* _What the exercise asks_
Among the lines below, copy each one in which "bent" appears.

* _Exercise material_
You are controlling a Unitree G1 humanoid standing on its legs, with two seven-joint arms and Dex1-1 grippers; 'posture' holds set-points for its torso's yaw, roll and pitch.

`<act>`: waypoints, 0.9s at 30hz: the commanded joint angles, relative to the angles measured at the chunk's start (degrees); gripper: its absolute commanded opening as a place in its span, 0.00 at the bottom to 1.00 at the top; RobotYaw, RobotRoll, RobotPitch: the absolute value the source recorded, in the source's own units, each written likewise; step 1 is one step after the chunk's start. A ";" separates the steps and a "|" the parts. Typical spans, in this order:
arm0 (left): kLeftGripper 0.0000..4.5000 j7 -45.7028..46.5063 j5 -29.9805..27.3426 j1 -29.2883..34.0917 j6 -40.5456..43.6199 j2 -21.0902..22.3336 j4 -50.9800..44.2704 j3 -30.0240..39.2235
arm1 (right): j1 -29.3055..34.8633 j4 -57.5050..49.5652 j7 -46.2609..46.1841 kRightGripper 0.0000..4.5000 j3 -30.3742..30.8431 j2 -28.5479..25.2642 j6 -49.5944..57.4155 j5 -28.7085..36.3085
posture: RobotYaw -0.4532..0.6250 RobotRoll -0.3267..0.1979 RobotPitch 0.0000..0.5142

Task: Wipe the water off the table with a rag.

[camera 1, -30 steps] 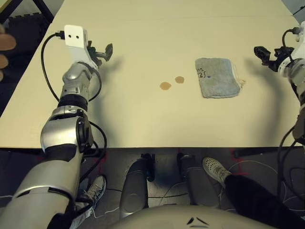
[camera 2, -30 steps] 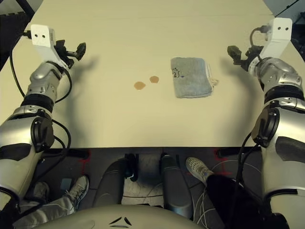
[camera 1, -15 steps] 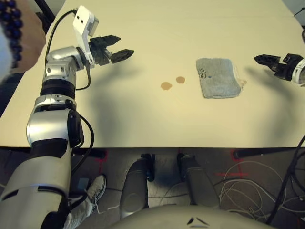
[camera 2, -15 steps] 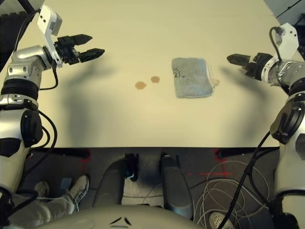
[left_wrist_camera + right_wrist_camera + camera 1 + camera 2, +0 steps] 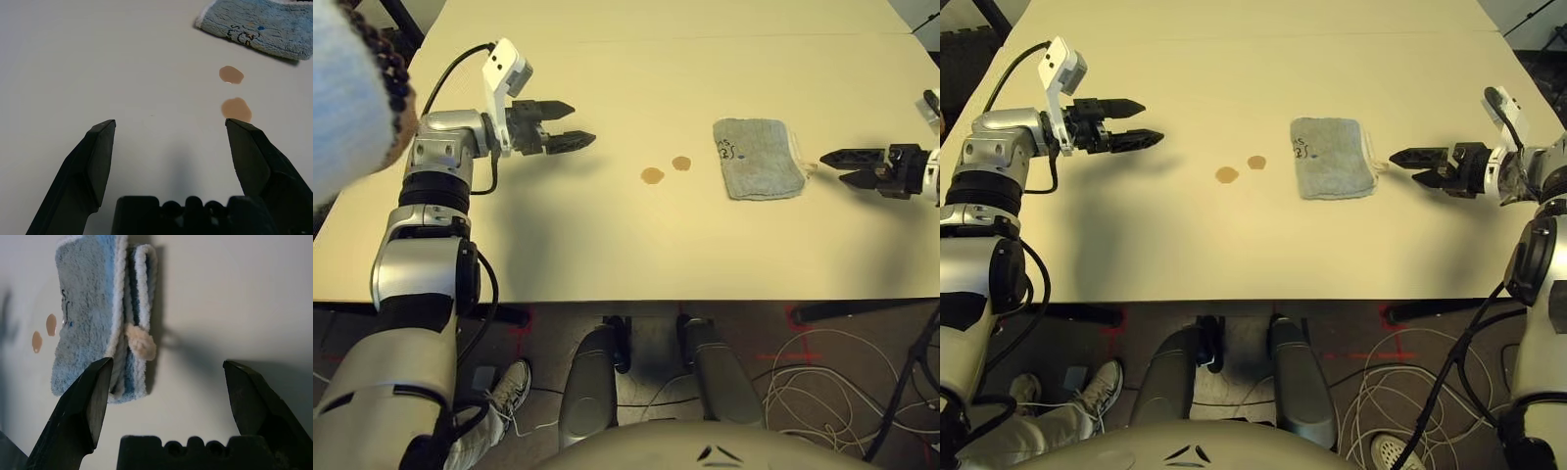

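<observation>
the right gripper point(image 5: 1408, 162) hangs low over the table point(image 5: 1234, 245) on the robot's right, its two black fingers spread apart with nothing between them and touching nothing; the fingertips point inward toward the rag point(image 5: 1332, 158) and stop just beside its right edge, with a small gap of bare tabletop between. in the right wrist view the same fingers point(image 5: 80, 413) stand wide apart, and the rag point(image 5: 93, 328) lies ahead of them, folded, so that its whitish edging shows as stacked layers along the side nearest the gripper, with a small cream knot or loop sticking out at that edge. the rag lies flat on the table right of centre, its long axis running away from the robot, the corner with the dark handwritten marks at the far left. just left of the rag, near but not touching it, sit the two small tan-brown spots of water point(image 5: 1241, 168), side by side, the right one slightly farther from the robot than the left. well apart to the left, the left gripper point(image 5: 1148, 120) is held above the table, its fingers parted and empty, pointing right toward the spots; in the left wrist view the water point(image 5: 234, 93) and the marked corner of the rag point(image 5: 259, 32) lie beyond its fingertips. at the far left edge a person's pale sleeve point(image 5: 347, 108) and dark beaded bracelet point(image 5: 393, 70) reach in.
</observation>
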 commanded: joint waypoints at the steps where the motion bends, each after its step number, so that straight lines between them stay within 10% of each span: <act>1: 1.00 -2.48 0.76 1.16 1.77 0.06 -1.64 -1.87 | -0.01 -0.18 0.47 1.00 -0.03 2.67 2.80 1.03 | 0.30 0.62 0.56; 27: 1.00 -5.49 1.42 0.57 2.84 -1.05 -1.99 -4.68 | -1.59 -2.08 -8.69 1.00 -4.85 16.68 0.18 6.34 | 0.28 0.62 0.59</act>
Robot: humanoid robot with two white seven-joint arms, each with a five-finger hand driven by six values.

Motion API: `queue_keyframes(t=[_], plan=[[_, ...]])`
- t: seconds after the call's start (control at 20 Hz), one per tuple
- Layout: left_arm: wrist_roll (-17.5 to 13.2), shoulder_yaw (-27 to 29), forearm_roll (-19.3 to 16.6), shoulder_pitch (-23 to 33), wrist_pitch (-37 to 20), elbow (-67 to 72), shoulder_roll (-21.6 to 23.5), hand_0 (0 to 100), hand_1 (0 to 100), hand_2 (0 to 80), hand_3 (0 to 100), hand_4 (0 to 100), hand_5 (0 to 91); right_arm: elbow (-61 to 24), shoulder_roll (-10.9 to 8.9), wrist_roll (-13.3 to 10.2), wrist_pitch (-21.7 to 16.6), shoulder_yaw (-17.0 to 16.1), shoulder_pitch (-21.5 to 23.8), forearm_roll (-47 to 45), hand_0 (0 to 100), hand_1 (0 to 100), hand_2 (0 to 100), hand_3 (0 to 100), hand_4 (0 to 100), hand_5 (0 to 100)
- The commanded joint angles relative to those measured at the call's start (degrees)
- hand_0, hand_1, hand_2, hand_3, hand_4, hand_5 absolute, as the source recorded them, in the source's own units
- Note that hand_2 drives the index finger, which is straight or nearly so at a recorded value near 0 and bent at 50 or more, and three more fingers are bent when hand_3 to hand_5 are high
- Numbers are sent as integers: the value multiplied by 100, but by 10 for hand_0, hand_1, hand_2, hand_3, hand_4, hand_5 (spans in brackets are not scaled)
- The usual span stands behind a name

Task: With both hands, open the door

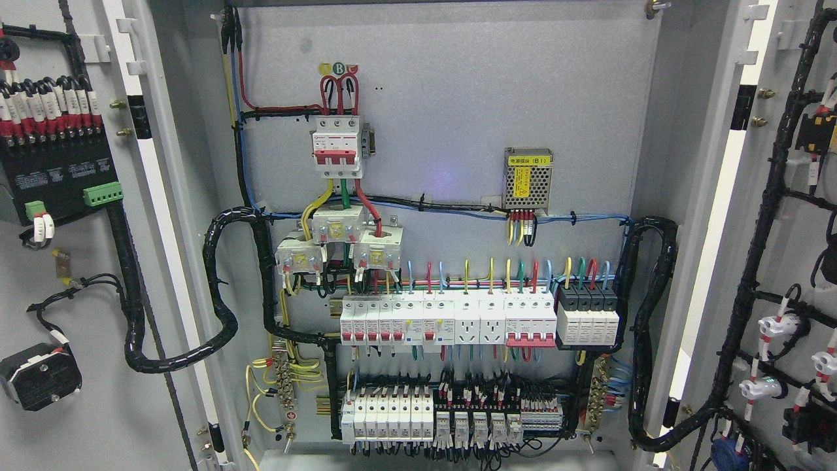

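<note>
1. Looking into the electrical cabinet, neither robot hand shows in the head view, so how far the fingers are open cannot be told.
2. Both doors stand open: the left door swung to the left, the right door to the right.
3. On the grey back panel, a red-and-white main breaker sits at the upper middle, a power supply module to its right.
4. Below runs a row of circuit breakers, with relays near the bottom.
5. Black cable looms hang at both sides.

"B" on green sticker, "(B1)" on yellow label
</note>
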Motion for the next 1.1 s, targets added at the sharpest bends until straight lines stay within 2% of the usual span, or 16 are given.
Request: queue_keyframes(t=[0.0, 0.2, 0.3, 0.4, 0.6, 1.05], plan=[[-1, 40, -13, -244, 281, 686, 134, 0, 0, 0, 0, 42, 0, 158, 9, 113, 0, -56, 5, -83, 0, 0, 0, 0, 0, 0], [-10, 31, -48, -341, 298, 933, 134, 0, 0, 0, 0, 42, 0, 166, 0, 157, 0, -126, 5, -181, 0, 0, 0, 0, 0, 0], [-10, 23, -57, -376, 298, 1003, 134, 0, 0, 0, 0, 42, 0, 201, 0, 323, 0, -153, 5, -198, 0, 0, 0, 0, 0, 0], [-10, 14, -74, -402, 333, 1039, 134, 0, 0, 0, 0, 42, 0, 236, 9, 394, 0, -197, 5, -303, 0, 0, 0, 0, 0, 0], [-10, 14, -83, -411, 720, 1039, 134, 0, 0, 0, 0, 42, 0, 307, 26, 473, 0, -249, -4, -427, 0, 0, 0, 0, 0, 0], [-10, 14, -189, -648, 993, 1390, 126, 0, 0, 0, 0, 42, 0, 579, 35, 534, 9, -487, -22, -531, 0, 0, 0, 0, 0, 0]])
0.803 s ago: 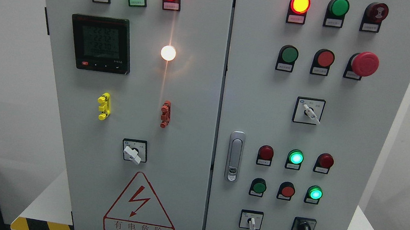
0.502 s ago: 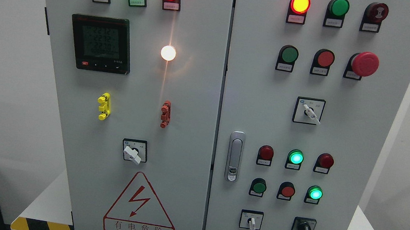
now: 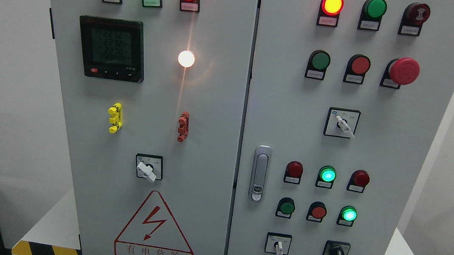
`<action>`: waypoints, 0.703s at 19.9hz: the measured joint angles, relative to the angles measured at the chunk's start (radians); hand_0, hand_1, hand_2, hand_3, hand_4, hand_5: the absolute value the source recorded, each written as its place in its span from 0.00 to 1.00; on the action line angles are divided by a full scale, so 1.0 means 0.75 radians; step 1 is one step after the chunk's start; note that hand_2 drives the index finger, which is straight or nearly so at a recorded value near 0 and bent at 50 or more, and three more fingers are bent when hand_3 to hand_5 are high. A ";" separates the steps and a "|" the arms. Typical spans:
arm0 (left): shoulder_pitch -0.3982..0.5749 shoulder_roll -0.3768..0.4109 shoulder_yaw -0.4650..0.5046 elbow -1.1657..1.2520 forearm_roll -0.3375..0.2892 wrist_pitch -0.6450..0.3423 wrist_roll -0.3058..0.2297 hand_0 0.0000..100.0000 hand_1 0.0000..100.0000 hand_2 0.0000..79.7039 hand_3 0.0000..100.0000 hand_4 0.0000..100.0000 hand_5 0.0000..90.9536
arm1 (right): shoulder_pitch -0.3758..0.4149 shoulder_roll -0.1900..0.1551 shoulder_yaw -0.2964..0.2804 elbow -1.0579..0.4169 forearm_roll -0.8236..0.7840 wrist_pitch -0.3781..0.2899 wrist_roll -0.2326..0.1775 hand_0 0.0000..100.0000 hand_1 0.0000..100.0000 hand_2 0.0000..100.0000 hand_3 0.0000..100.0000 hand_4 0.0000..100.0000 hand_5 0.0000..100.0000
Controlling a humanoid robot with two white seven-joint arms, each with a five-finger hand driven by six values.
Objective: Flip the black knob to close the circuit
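The black knob [image 3: 336, 254] sits at the lower right of the right-hand cabinet door [image 3: 410, 165], the last control in the bottom row. It is a round black rotary switch on a dark backing plate, with a raised grip bar across its face that stands close to upright, leaning slightly left at the top. A darker tab or shadow hangs just below it.

To its left in the same row is a small selector switch [image 3: 278, 244] with a white lever pointing down. Above the knob are two rows of three pushbuttons: the middle one of the upper row [image 3: 327, 174] and the right one of the lower row [image 3: 348, 214] glow green, the others are unlit red or green. Higher up sit another white-lever selector [image 3: 342, 123], a red mushroom emergency stop [image 3: 404, 70] and a lit red-rimmed lamp [image 3: 332, 4]. A metal door handle [image 3: 260, 173] sits by the seam.

The left door [image 3: 208, 142] carries a digital meter [image 3: 111, 48], three lit lamps along the top, a bright white lamp [image 3: 186, 58], a white-lever selector [image 3: 148, 167] and a red lightning warning triangle [image 3: 155, 228].

Neither robot hand appears in the head view, so how their fingers stand cannot be told.
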 measured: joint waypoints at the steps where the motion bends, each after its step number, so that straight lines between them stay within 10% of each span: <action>1: 0.000 0.000 0.000 0.000 0.000 0.000 0.000 0.12 0.56 0.00 0.00 0.00 0.00 | 0.000 0.000 0.001 -0.019 0.021 0.010 0.003 0.00 0.05 0.08 0.13 0.05 0.00; 14: 0.000 0.000 0.000 0.000 0.000 0.000 0.001 0.12 0.56 0.00 0.00 0.00 0.00 | -0.051 -0.015 -0.019 -0.328 0.443 0.068 -0.069 0.00 0.06 0.38 0.53 0.46 0.27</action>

* _Exercise result_
- Note that hand_2 drives the index finger, which is straight or nearly so at a recorded value near 0 and bent at 50 or more, and three more fingers are bent when hand_3 to hand_5 are high
`<action>`: waypoints, 0.703s at 19.9hz: the measured joint angles, relative to the angles measured at the chunk's start (radians); hand_0, hand_1, hand_2, hand_3, hand_4, hand_5: the absolute value the source recorded, each written as its place in its span from 0.00 to 1.00; on the action line angles are divided by a full scale, so 1.0 means 0.75 radians; step 1 is one step after the chunk's start; note that hand_2 drives the index finger, which is straight or nearly so at a recorded value near 0 and bent at 50 or more, and three more fingers are bent when hand_3 to hand_5 are high. A ";" separates the steps and a "|" the arms. Typical spans:

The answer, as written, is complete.